Allright, I'm hoping someone can explain this to me. I'm studying for finals and I can't quite figure something out.

The problem is dynamic programming; constructing an optimal binary search tree (OBST). I understand dynamic programming in general and the concepts of this problem in particular, but I don't understand the recursive form of this problem.

I get that we're constructing optimal binary search trees for an increasing subset of these nodes and keeping the answers in a table as we go along to avoid recalculation. I also get that when you root the tree at a_{k}, all of the successful nodes from a_{1} through a_{k-1} along with their corresponding fictitious unsuccessful nodes (i.e. the leaves of the tree) are in the left subtree, and then the ones in the right subtree are a_{k+1} through a_{n}.

Here's the recursive form of the equation that I don't understand:

c(i, j) = min (i < k <= j) {c(i, k-1) + c(k, j) + p(k) + w(i, k-1) + w(k +j)}

where w(i, j) = q(i) + sum from i+1 to j (q(l) + p(l)).

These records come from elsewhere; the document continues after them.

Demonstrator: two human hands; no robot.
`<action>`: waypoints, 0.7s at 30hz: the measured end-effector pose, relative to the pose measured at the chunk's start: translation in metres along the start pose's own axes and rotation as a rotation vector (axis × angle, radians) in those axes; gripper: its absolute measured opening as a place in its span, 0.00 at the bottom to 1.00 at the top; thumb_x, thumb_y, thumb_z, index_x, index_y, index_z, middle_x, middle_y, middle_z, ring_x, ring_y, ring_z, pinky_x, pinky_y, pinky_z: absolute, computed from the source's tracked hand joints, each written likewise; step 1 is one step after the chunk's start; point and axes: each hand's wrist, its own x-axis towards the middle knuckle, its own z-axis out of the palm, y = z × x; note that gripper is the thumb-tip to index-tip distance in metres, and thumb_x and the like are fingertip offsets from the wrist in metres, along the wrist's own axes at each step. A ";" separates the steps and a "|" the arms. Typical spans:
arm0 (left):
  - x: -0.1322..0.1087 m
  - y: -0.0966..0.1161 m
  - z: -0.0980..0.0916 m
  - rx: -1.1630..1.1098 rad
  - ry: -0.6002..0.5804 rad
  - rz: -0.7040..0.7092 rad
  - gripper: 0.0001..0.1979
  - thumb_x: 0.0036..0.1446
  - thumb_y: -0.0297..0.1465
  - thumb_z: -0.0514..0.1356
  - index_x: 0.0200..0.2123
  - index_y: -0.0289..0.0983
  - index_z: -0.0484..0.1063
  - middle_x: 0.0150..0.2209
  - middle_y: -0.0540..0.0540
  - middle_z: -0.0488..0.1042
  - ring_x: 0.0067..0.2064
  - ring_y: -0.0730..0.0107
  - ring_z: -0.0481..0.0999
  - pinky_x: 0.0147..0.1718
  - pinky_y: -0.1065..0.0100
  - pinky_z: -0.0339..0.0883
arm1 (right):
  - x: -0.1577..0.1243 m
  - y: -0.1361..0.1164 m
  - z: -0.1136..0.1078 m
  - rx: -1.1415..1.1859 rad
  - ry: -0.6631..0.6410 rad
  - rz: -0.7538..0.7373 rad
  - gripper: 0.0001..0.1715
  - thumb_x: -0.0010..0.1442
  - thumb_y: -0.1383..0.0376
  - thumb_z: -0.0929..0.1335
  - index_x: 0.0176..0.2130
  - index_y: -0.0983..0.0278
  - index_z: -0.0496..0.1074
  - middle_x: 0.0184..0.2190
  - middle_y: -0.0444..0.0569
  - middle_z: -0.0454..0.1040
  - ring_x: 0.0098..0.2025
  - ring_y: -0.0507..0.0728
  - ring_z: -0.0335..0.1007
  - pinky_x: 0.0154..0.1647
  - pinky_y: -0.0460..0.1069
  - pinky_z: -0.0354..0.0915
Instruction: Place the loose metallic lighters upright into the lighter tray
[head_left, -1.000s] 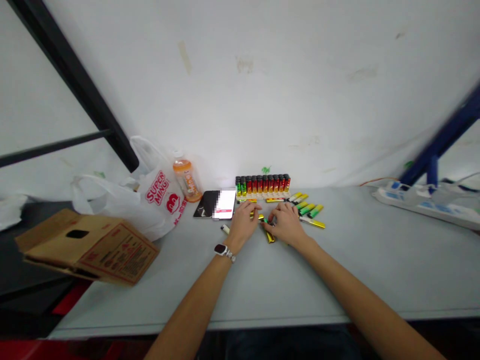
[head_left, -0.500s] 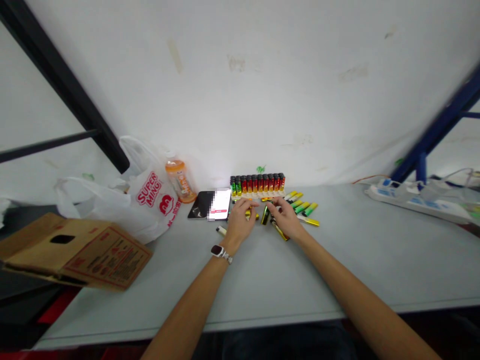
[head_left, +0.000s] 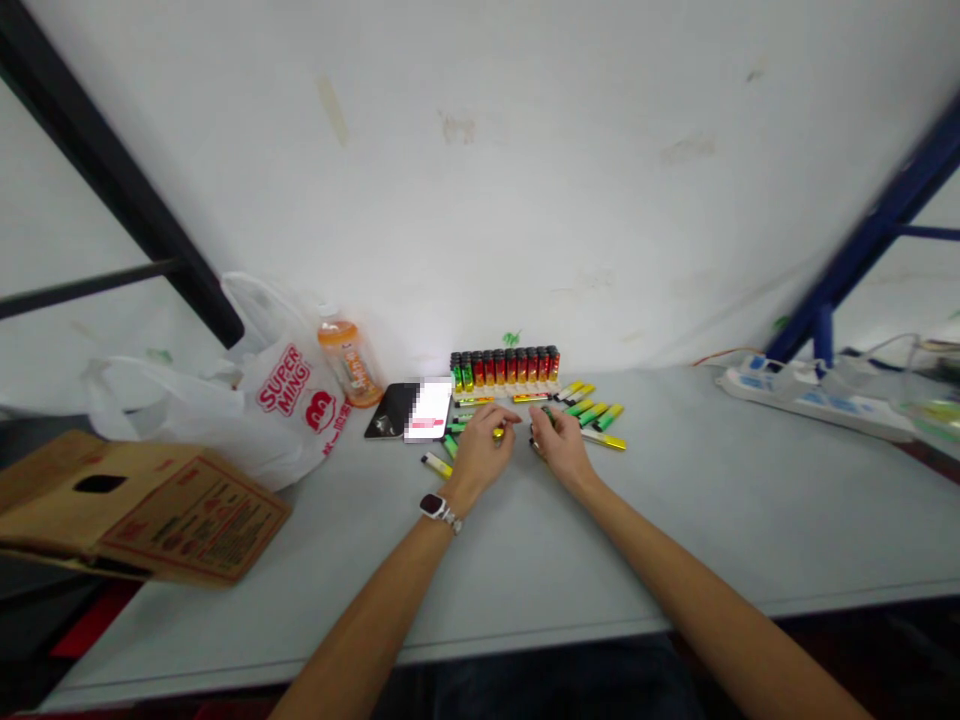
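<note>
My right hand (head_left: pixel 561 447) is closed, thumb and fingers pressed together on a dark-green cylinder (head_left: pixel 549 411) that they mostly hide. My left hand (head_left: pixel 482 448) is curled just beside it, across a small gap, its thumb and fingers pinching a gold cylinder (head_left: pixel 498 434) of which only the end shows. A watch (head_left: pixel 433 505) circles my left wrist. Just left of that hand, a white-and-yellow cylinder (head_left: pixel 437 465) and a green cylinder (head_left: pixel 450 446) lie aslant on the worktop (head_left: pixel 555 580). Right of my right hand, another white cylinder (head_left: pixel 604 440) with a yellow end lies flat, and green-and-yellow cylinders (head_left: pixel 609 417) lie slanted behind it. Beyond my hands, close to the wall (head_left: pixel 525 200), a row of black-topped cylinders (head_left: pixel 511 370) stands upright, green at its left end and red along the rest. Left of the row lies a tablet (head_left: pixel 394 410) with a partly bright screen. Farther left come a bottle (head_left: pixel 352 365) of orange drink, a white plastic bag (head_left: pixel 292 400) with red print, and an open cardboard box (head_left: pixel 195 520). Well apart on the right lies a white power strip (head_left: pixel 817 402).
</note>
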 end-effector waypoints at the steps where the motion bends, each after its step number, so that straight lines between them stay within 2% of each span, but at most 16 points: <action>1: 0.000 0.001 0.000 -0.003 -0.011 0.007 0.10 0.59 0.22 0.55 0.36 0.38 0.74 0.38 0.46 0.75 0.44 0.65 0.75 0.47 0.62 0.69 | 0.000 0.003 0.000 -0.017 0.033 -0.011 0.26 0.61 0.44 0.62 0.24 0.60 0.60 0.17 0.40 0.56 0.20 0.51 0.53 0.20 0.47 0.52; 5: -0.001 0.002 -0.003 -0.036 -0.043 0.040 0.10 0.61 0.23 0.54 0.36 0.39 0.74 0.38 0.46 0.75 0.45 0.65 0.75 0.48 0.61 0.69 | 0.000 0.008 0.000 -0.075 0.105 -0.047 0.21 0.60 0.53 0.63 0.21 0.60 0.58 0.16 0.40 0.57 0.22 0.51 0.53 0.23 0.48 0.51; 11: -0.001 0.005 -0.003 -0.063 -0.042 0.076 0.09 0.61 0.23 0.54 0.36 0.39 0.74 0.37 0.46 0.75 0.44 0.65 0.75 0.46 0.63 0.69 | -0.004 0.000 0.003 -0.123 0.101 -0.086 0.15 0.58 0.60 0.60 0.21 0.60 0.58 0.18 0.40 0.58 0.23 0.51 0.53 0.25 0.48 0.50; 16: 0.000 0.005 -0.004 -0.082 -0.027 0.092 0.10 0.60 0.22 0.54 0.37 0.39 0.74 0.37 0.46 0.75 0.44 0.66 0.75 0.46 0.63 0.69 | -0.005 0.003 0.004 -0.097 0.085 -0.067 0.17 0.60 0.58 0.61 0.22 0.60 0.58 0.18 0.40 0.57 0.23 0.51 0.52 0.24 0.47 0.49; 21: 0.000 0.006 -0.006 -0.079 -0.045 0.073 0.09 0.61 0.23 0.54 0.37 0.38 0.74 0.37 0.45 0.75 0.44 0.65 0.74 0.46 0.63 0.69 | -0.008 0.002 0.003 -0.040 0.058 -0.057 0.24 0.62 0.48 0.64 0.23 0.60 0.58 0.17 0.39 0.54 0.22 0.51 0.50 0.23 0.47 0.49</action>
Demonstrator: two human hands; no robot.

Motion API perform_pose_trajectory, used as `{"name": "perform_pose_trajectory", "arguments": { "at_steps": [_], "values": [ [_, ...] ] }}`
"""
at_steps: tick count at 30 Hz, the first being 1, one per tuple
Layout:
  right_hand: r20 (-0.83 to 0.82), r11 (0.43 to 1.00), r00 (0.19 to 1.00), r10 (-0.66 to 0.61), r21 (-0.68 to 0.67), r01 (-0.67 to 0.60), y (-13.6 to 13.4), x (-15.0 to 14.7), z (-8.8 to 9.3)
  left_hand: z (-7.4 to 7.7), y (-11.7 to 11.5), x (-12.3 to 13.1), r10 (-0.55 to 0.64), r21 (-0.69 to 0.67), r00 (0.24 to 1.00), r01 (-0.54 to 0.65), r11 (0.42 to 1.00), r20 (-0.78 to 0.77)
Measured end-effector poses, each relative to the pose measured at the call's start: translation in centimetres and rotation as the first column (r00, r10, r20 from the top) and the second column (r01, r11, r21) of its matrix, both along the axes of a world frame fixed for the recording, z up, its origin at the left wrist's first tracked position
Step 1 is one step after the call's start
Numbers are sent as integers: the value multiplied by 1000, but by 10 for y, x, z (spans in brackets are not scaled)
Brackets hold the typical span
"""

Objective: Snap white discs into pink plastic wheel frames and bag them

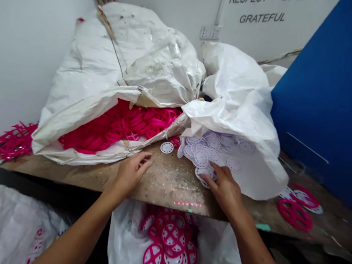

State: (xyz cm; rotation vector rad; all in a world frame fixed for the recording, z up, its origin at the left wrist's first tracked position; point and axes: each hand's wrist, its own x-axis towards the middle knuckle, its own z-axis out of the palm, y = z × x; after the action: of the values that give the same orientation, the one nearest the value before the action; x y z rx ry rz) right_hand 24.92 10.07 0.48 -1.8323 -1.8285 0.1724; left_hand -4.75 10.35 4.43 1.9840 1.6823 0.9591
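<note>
My right hand [225,188] is at the mouth of a white sack, its thumb and fingers on a white slotted disc [201,172] at the front of the pile. More white discs [205,153] lie behind it inside the sack. My left hand [131,173] hovers by the bench edge, fingers loosely curled and thumb apart, with nothing visible in it. Close to its fingertips, a single white disc [166,147] lies on the bench. Left of that, a larger sack spills bright pink plastic rings [124,120].
The worn bench [165,180] holds both white sacks [243,80]. Pink sprues [15,139] lie at its left end, pink rings [295,214] at its right. Below, an open bag holds pink-and-white wheels [170,235]. A blue panel [331,101] stands right.
</note>
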Motion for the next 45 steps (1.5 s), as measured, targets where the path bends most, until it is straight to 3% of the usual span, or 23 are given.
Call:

So in c(i,j), from left to right, we have the cost of left subtree + cost of right subtree + probability of successful search for root + w(i, k-1) + w(k +j).

My confusion is how c(i, k-1) differs from w(i, k-1).

The text is Computer Algorithms by Horowitz, Sahni, and Rajasekeran but I've also read CLRS on OBSTs and searched online, and nothing I've come across does a good job of explaining the difference between those parts of the equation.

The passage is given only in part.